▶ Aim of the exercise
Among the entries below, how many lines include "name"? Give the number alone.

▶ Input for this task
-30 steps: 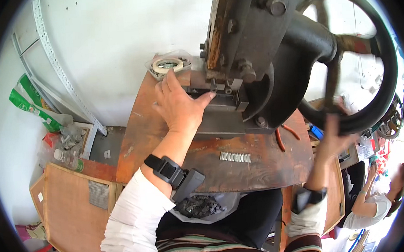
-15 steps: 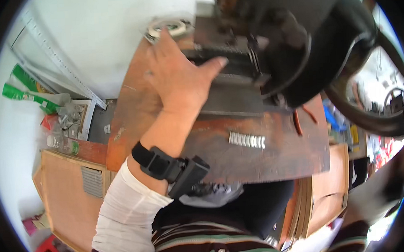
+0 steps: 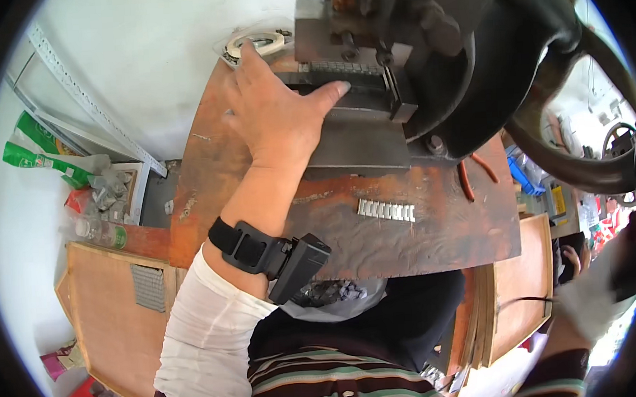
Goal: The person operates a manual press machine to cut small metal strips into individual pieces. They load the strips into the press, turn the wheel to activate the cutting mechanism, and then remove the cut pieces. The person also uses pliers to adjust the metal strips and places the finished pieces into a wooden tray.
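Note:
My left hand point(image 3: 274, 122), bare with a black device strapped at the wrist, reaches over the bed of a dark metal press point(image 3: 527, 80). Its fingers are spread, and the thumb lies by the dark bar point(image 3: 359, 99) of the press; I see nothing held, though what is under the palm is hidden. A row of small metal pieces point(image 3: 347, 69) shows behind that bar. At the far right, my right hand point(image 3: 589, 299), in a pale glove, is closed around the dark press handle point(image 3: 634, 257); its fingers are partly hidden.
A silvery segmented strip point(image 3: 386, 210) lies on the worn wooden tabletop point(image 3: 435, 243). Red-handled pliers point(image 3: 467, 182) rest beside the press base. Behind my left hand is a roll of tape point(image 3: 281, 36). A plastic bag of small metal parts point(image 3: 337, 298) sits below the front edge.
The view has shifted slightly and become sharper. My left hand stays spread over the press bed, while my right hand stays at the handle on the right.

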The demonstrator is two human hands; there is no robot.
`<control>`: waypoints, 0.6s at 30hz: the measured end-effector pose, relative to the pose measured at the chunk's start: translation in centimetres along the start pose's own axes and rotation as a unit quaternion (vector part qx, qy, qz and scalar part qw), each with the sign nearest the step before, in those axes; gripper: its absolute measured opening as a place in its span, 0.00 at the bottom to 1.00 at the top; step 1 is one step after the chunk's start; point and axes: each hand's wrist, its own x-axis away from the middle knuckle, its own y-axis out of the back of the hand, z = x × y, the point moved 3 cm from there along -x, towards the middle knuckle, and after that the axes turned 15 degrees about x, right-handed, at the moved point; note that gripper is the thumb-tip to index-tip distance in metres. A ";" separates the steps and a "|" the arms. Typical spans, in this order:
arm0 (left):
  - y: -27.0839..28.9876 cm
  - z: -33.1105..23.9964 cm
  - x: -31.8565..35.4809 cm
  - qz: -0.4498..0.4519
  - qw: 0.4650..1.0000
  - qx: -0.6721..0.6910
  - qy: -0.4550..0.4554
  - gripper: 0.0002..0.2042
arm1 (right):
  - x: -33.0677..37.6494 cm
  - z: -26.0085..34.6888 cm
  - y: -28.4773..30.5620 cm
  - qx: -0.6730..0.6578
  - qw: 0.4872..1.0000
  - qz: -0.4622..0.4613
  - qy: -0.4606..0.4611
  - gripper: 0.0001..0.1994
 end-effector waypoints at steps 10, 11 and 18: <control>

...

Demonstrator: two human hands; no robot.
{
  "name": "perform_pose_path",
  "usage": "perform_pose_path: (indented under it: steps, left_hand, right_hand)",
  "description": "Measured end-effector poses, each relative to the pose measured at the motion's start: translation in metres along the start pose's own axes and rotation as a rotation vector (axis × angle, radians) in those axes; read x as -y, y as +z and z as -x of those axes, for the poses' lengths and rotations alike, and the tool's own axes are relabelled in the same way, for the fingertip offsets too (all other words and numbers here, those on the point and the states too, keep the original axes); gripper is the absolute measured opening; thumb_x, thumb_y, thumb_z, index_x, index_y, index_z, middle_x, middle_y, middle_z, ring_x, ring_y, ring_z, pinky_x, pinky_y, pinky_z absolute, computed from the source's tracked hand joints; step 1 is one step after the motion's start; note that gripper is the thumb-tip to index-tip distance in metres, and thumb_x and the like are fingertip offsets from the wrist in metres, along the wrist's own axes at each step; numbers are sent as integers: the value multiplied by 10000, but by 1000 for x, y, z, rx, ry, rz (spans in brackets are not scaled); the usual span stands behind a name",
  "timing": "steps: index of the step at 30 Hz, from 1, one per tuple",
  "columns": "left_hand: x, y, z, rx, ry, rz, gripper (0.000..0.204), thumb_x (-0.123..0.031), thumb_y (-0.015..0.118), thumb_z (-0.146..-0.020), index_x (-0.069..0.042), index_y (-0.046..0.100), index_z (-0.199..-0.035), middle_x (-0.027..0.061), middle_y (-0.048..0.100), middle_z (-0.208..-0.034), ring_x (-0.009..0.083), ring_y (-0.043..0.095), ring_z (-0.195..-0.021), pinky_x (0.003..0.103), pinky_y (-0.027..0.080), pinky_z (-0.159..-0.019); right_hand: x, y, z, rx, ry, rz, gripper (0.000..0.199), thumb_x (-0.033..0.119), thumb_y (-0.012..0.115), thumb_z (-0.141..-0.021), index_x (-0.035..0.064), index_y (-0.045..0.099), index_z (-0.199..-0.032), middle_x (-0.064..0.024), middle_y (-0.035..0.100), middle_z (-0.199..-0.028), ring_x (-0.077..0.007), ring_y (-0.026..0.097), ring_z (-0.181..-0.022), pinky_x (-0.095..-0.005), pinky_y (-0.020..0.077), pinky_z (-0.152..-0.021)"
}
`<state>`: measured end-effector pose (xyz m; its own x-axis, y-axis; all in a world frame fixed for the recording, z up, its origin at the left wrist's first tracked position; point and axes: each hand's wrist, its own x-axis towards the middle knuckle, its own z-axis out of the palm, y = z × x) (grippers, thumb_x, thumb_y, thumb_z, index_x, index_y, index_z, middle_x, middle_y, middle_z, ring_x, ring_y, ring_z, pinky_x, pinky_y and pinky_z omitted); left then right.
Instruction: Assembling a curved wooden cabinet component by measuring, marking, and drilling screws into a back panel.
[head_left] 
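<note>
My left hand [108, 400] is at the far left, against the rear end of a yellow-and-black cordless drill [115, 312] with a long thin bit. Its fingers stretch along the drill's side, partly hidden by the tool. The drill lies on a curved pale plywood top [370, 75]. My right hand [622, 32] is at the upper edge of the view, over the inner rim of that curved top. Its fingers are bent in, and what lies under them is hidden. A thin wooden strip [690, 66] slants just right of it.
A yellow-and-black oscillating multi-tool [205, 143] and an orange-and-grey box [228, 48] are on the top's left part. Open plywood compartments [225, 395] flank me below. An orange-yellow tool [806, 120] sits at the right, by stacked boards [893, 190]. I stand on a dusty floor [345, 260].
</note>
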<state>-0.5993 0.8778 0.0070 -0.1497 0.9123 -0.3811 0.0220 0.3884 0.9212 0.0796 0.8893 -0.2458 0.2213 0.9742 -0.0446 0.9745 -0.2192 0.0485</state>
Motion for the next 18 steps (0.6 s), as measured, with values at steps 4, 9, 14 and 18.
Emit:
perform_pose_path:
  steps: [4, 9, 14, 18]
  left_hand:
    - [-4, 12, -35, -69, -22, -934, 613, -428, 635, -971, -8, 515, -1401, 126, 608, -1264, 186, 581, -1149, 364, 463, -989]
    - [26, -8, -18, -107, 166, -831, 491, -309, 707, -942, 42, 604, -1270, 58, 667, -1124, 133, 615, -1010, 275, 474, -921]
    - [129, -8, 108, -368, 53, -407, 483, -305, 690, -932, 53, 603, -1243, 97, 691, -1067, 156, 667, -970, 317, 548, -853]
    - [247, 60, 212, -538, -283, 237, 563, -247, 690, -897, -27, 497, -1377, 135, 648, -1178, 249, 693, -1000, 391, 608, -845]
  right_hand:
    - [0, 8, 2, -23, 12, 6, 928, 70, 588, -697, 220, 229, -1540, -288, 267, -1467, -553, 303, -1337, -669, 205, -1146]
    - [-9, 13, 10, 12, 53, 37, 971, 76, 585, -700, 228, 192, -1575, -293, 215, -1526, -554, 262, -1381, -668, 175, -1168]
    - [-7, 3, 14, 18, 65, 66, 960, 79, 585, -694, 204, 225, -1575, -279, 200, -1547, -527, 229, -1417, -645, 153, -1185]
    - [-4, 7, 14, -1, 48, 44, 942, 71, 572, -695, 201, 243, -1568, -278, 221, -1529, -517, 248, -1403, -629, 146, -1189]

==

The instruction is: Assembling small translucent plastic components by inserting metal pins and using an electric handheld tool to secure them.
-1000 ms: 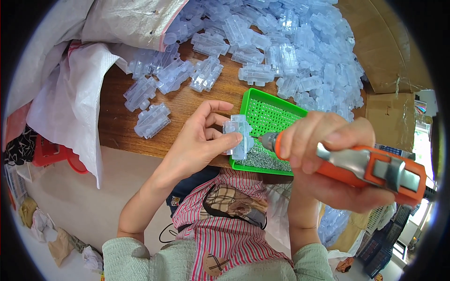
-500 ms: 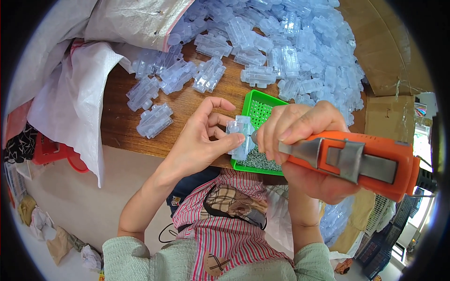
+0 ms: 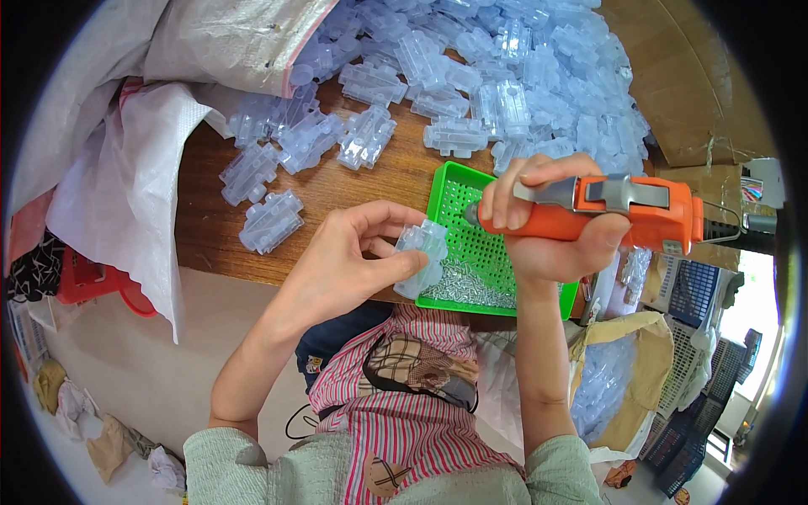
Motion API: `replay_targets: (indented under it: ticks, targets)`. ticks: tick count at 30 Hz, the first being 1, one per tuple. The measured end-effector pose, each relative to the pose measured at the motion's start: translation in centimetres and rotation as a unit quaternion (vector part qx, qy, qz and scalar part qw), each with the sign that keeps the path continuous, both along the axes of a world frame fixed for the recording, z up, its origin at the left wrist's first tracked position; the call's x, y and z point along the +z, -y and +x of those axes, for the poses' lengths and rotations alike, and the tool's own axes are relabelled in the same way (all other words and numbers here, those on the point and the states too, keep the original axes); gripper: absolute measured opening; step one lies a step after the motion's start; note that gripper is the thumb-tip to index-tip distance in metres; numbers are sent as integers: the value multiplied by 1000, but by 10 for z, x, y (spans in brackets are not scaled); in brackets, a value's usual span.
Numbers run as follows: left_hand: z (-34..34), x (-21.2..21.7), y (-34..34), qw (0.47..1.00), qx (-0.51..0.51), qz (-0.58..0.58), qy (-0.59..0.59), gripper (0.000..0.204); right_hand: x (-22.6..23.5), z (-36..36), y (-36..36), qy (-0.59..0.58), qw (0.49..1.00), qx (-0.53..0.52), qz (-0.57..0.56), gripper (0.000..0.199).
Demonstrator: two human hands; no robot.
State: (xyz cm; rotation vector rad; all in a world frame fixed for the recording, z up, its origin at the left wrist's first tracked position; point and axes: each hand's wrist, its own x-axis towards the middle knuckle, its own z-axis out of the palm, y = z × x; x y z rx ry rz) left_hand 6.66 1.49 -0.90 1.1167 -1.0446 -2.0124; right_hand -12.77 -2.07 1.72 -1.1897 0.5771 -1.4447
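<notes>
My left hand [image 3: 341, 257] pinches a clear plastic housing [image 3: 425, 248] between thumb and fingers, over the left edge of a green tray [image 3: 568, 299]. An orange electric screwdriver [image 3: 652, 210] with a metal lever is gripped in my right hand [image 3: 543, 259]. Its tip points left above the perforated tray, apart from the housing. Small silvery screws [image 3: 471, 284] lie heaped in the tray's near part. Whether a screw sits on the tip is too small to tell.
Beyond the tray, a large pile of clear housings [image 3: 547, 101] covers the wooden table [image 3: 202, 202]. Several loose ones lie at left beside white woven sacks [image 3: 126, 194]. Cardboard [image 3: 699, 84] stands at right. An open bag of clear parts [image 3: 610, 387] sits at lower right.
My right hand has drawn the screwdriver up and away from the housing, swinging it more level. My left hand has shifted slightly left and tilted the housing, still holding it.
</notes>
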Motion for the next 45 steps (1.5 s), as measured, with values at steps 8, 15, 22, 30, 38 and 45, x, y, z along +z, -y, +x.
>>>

▶ Answer to this task
2